Lines below starting with the line with "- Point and" and going on through the line with "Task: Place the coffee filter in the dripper" must be output exactly; the rest of the records must be left out.

**SOURCE MATERIAL**
::::::

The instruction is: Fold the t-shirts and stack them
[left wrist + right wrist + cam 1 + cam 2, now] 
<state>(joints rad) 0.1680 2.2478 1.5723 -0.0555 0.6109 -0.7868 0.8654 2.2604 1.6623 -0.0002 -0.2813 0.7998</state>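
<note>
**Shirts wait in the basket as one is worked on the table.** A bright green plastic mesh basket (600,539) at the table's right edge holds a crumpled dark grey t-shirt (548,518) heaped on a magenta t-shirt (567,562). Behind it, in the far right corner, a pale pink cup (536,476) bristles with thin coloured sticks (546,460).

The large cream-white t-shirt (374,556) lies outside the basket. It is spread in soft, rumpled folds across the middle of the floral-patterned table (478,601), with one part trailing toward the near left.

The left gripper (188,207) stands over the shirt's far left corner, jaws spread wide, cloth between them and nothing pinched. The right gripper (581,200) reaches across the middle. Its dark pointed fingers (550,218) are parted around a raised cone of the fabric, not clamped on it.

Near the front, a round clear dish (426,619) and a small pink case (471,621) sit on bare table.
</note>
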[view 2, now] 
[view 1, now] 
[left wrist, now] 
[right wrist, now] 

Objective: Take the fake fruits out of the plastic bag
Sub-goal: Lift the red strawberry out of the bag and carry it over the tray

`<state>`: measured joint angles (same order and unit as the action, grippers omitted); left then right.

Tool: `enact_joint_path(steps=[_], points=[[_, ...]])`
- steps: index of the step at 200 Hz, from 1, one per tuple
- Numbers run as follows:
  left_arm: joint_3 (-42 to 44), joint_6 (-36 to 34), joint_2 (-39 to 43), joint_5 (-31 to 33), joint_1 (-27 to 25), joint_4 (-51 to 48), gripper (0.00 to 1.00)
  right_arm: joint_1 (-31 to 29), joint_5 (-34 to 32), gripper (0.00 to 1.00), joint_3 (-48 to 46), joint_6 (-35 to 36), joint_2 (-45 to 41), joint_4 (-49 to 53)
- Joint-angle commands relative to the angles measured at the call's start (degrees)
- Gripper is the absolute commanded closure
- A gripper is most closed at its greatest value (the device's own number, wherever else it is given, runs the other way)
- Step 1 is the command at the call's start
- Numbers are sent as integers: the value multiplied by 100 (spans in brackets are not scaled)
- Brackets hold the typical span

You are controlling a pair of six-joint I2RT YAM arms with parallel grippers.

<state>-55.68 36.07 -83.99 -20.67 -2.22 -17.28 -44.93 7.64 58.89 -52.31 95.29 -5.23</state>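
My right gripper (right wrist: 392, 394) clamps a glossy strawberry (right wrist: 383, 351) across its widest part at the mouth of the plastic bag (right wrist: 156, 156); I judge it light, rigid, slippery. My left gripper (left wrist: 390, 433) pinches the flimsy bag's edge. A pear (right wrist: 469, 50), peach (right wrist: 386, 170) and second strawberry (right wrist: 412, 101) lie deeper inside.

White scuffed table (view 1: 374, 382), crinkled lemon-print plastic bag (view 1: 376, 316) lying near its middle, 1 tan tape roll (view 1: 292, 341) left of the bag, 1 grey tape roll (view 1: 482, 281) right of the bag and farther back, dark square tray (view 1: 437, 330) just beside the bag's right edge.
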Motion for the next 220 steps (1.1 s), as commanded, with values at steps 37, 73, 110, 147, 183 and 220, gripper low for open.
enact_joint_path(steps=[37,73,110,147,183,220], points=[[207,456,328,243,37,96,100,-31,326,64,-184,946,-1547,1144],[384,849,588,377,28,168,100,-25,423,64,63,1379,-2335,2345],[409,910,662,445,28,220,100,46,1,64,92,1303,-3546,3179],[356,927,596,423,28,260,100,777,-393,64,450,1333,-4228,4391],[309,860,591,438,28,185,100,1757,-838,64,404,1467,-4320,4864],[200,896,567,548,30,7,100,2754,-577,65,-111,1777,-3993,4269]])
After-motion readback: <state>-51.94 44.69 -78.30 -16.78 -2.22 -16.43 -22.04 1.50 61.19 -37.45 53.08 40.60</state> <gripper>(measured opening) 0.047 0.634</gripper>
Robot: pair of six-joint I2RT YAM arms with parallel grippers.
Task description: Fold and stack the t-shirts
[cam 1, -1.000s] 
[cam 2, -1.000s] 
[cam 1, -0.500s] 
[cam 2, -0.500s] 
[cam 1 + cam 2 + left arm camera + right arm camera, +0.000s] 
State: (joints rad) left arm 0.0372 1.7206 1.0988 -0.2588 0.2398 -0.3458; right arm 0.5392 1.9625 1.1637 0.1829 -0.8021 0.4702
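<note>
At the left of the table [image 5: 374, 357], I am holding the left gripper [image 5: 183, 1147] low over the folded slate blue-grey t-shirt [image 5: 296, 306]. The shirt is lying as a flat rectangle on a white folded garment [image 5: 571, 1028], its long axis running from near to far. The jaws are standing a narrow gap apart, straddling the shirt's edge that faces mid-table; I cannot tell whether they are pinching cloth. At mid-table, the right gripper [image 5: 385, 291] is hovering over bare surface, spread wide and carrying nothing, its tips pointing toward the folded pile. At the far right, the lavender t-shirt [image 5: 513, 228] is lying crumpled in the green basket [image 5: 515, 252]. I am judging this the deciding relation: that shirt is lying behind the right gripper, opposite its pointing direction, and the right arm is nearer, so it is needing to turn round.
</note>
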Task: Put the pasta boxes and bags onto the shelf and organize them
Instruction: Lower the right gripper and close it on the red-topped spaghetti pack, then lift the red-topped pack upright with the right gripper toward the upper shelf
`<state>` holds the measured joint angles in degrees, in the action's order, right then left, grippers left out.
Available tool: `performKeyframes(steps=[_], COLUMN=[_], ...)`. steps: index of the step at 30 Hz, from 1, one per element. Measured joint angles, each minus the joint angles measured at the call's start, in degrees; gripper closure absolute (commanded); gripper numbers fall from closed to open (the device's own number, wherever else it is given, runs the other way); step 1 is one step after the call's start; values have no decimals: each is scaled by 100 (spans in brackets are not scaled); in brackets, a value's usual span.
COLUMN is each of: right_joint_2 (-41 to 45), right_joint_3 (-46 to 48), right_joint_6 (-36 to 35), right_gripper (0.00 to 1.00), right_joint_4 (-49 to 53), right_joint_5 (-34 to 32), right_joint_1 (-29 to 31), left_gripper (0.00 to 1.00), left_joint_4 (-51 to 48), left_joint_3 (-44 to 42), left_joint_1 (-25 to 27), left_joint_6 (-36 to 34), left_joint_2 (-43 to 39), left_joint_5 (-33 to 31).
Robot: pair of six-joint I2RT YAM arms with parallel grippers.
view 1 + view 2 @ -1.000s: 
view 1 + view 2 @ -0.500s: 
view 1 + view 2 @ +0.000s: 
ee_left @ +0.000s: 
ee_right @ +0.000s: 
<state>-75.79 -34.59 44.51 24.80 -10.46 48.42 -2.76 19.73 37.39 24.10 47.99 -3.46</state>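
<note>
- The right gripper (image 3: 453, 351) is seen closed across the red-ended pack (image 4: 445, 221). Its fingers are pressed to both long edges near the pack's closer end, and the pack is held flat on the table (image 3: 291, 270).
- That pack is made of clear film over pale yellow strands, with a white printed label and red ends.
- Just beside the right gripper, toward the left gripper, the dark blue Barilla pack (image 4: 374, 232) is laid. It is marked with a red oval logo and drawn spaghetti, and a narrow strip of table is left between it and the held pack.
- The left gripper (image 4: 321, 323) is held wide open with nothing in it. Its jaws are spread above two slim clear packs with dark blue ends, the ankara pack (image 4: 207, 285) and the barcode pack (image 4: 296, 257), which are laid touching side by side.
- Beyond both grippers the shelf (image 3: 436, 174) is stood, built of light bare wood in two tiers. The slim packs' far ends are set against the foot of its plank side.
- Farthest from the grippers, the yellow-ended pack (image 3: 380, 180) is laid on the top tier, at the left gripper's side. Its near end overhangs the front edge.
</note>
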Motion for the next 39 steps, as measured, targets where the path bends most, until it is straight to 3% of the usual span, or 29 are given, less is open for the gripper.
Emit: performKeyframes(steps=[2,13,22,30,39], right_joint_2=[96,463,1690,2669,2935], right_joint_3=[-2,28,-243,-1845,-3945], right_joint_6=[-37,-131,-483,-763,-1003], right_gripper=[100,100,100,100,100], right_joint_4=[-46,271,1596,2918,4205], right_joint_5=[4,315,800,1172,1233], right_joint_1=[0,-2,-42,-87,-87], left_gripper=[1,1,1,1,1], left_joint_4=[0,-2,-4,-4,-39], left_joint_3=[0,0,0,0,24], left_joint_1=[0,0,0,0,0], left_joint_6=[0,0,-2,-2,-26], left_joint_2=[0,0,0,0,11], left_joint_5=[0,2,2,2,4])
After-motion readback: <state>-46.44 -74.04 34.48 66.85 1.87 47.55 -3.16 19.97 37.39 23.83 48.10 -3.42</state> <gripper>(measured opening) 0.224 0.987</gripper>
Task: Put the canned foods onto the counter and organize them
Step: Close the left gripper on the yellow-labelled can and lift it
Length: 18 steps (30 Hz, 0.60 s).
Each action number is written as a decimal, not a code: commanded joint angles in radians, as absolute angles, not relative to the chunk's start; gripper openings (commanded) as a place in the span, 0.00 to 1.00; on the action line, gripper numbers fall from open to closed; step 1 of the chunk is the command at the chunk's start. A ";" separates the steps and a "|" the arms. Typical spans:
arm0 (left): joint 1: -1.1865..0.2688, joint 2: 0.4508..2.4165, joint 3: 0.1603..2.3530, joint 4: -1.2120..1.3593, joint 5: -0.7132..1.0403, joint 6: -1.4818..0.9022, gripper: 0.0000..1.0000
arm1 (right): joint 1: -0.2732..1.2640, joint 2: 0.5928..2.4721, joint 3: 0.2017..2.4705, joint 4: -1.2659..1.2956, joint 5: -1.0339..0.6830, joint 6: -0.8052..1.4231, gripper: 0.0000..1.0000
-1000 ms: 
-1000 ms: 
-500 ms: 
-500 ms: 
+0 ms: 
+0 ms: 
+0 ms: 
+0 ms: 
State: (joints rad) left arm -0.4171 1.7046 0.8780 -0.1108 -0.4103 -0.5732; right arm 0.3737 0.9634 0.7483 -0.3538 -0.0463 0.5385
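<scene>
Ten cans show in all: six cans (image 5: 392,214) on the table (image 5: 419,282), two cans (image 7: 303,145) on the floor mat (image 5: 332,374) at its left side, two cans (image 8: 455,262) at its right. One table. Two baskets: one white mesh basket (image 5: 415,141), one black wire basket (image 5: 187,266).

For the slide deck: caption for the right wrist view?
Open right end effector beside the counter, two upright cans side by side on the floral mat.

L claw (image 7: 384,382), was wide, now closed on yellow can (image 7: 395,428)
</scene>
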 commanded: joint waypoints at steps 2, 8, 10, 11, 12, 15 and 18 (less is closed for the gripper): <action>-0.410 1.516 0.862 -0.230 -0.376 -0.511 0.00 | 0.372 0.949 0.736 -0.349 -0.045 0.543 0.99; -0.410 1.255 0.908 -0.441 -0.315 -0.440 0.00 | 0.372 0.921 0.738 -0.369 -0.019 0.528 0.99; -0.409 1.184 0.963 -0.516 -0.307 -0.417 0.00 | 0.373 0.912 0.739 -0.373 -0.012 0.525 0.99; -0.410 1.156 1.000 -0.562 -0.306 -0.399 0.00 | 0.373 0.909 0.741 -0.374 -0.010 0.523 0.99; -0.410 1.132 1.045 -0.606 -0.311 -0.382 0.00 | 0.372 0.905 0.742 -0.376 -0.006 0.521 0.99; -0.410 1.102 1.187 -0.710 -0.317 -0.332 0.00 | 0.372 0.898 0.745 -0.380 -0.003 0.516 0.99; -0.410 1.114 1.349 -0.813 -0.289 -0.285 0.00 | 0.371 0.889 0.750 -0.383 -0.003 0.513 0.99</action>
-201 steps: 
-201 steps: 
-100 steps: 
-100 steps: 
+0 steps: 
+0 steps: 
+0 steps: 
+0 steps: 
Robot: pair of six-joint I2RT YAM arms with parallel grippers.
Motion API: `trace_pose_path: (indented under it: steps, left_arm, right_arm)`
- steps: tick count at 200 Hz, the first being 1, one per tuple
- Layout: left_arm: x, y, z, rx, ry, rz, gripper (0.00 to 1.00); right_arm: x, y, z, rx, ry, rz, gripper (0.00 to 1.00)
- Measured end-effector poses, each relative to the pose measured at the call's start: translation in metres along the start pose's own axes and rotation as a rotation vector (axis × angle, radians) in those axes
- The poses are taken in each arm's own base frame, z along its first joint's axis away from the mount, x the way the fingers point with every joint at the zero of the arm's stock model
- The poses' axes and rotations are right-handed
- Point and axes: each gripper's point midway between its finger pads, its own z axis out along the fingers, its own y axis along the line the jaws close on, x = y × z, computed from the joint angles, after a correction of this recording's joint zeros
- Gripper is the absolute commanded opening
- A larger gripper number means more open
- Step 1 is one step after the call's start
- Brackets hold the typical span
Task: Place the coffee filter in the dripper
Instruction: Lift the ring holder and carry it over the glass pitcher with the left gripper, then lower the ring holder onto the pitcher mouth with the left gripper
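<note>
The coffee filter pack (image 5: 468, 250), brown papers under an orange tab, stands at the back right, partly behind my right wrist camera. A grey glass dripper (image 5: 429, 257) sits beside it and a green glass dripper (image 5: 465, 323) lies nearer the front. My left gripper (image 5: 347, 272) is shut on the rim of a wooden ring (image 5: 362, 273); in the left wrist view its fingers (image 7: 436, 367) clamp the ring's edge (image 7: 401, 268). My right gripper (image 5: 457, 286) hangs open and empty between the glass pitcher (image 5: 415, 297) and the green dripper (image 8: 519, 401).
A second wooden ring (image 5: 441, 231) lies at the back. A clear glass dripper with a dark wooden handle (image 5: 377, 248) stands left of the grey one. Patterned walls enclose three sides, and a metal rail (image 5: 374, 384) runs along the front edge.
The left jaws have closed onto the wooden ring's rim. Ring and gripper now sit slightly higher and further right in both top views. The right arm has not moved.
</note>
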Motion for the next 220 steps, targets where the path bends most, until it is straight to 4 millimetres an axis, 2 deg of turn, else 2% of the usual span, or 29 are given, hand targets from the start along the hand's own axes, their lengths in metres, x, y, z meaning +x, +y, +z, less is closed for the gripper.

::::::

**EXERCISE RESPONSE**
- Point and axes: each gripper's point midway between its finger pads, its own z axis out along the fingers, its own y axis along the line the jaws close on, x = y × z, computed from the joint angles, after a correction of this recording's joint zeros
- Gripper is the absolute commanded opening
- A larger gripper number means more open
- Step 1 is one step after the call's start
- Brackets hold the typical span
Task: Place the coffee filter in the dripper

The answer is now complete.